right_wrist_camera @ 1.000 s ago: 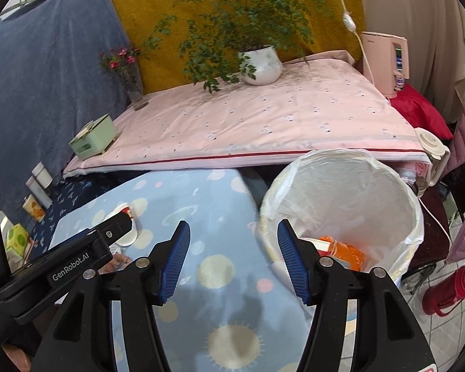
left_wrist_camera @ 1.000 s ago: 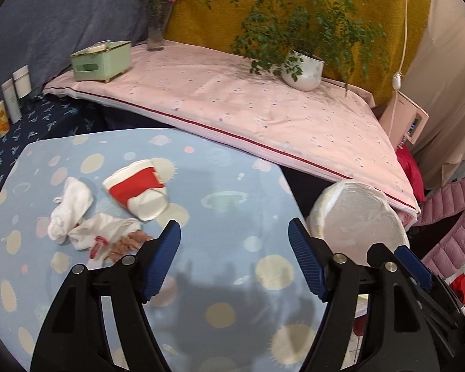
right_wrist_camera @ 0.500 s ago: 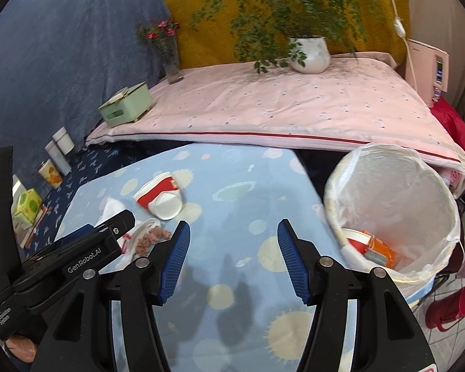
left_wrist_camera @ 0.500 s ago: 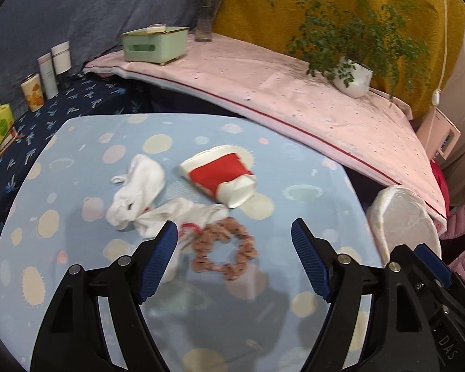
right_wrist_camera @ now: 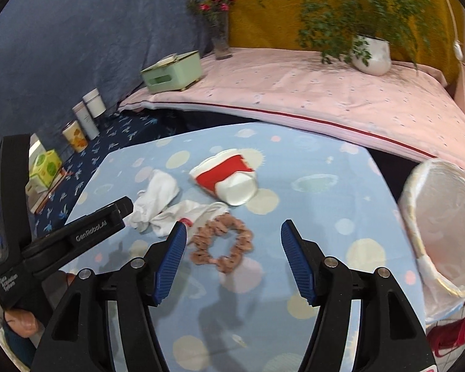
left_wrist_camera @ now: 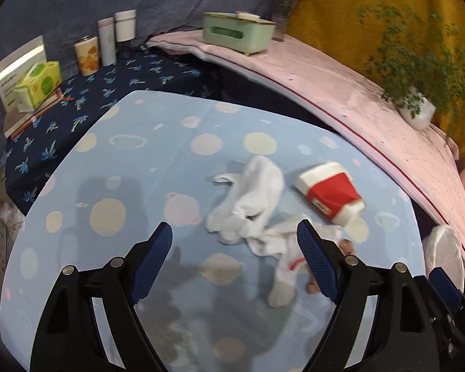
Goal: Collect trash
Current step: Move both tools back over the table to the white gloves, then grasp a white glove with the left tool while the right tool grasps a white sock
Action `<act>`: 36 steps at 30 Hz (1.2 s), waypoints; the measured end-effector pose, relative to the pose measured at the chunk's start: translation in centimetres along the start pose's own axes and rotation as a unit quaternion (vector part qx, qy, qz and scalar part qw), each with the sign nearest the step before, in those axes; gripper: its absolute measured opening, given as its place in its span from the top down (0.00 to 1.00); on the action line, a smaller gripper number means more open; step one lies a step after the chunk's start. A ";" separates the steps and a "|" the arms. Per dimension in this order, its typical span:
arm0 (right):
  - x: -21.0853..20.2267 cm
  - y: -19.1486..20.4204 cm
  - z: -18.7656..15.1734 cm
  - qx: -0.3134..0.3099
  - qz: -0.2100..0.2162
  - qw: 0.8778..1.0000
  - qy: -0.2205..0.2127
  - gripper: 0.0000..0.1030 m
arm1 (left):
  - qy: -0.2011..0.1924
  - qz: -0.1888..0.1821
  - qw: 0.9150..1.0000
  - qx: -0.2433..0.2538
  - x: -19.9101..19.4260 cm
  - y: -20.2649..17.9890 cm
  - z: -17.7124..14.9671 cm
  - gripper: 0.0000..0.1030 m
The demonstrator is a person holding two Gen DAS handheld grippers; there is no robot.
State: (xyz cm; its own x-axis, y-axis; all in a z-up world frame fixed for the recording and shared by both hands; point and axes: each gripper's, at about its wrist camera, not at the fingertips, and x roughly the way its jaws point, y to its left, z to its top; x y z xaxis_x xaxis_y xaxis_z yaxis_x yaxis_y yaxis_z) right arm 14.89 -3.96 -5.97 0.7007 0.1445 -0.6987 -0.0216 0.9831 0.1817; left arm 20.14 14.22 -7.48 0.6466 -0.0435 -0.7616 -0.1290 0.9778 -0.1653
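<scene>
The left gripper hangs over the pale blue spotted table with its jaws spread wide and nothing pinched; they have just been opening further. Crumpled white tissues lie just beyond and to the right of the gap, one strand running down past the right finger. Farther right, a red-and-white paper cup lies on its side. The right gripper is also spread and empty, its jaws having just opened a little. A brown ring-shaped scrunchie lies on the table just ahead of the gap, nearer the left finger. The tissues sit to its left and the cup beyond it. At the far right stands a bin lined with a white bag.

A second ago both cameras faced more to the right, with the bin large in the right wrist view and orange rubbish visible inside it. Both have since swung left towards the litter, so the tissues, cup and scrunchie now sit close before the fingers.

The left gripper's body, seen from the right wrist, reads "GenRobot.AI" and "Data Acquisition System".
</scene>
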 end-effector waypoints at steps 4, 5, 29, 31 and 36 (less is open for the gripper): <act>2.3 1.8 0.2 -0.014 0.020 1.000 0.015 0.40 | 0.008 0.005 1.000 -0.026 1.1 2.1 0.7 0.24; 2.9 2.2 0.2 -0.016 0.023 0.999 0.019 0.39 | 0.009 0.006 1.000 -0.029 1.4 2.4 0.8 0.24; 13.0 3.1 -0.1 -0.036 0.018 0.995 0.090 0.63 | 0.074 -0.050 0.995 -0.032 9.2 0.7 2.2 0.41; 12.7 2.9 -0.3 -0.041 0.015 0.995 0.091 0.73 | 0.075 -0.057 0.995 -0.027 9.2 0.4 1.9 0.55; 11.8 2.2 -0.7 -0.036 0.027 0.994 0.097 0.88 | 0.086 -0.077 0.993 -0.012 8.7 -0.5 1.2 0.79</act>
State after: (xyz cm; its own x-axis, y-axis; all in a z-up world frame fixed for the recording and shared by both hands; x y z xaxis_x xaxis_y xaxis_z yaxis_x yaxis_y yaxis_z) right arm 22.60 -0.02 -14.36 0.5464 0.2090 -0.8111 -0.1104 0.9779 0.1776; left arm 26.72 13.56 -13.24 0.5216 -0.2294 -0.8218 -0.0580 0.9514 -0.3024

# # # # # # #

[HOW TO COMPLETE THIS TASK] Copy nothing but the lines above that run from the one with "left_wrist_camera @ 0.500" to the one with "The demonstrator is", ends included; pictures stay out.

[ANSWER AREA]
left_wrist_camera @ 0.500 s ago: 
right_wrist_camera @ now: 
left_wrist_camera @ now: 
Goal: Collect trash
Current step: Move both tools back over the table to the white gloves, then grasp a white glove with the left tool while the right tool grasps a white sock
Action `<act>`: 36 steps at 30 Hz (1.2 s), waypoints; the measured end-effector pose, relative to the pose measured at the chunk's start: translation in centimetres along the start pose's own axes and rotation as a unit quaternion (vector part qx, qy, qz and scalar part qw), each with the sign nearest the step before, in those axes; gripper: its absolute measured opening, given as its place in its span from the top down (0.00 to 1.00); on the action line, a smaller gripper number means more open; step one lies a step after the chunk's start. A ";" separates the steps and a "|" the arms. Per dimension in this order, its typical span:
arm0 (right):
  - x: -21.0853..20.2267 cm
  - y: -19.1486..20.4204 cm
  - z: -18.7656..15.1734 cm
  - qx: -0.3134..0.3099
  - qz: -0.2100..0.2162
  - qw: 0.8778..1.0000
  - qy: -0.2205..0.2127
  - gripper: 0.0000..0.1030 m
arm1 (left):
  - qy: -0.2011..0.1924
  - qz: -0.1888..0.1821
  - qw: 0.9150..1.0000
  - qx: -0.2433..0.2538
  - x: -19.9101..19.4260 cm
  - y: -20.2649..17.9890 cm
  - z: -17.7124..14.9671 cm
  - gripper: 0.0000..0.1030 m
The demonstrator is a person holding two Gen DAS handheld grippers; there is no robot.

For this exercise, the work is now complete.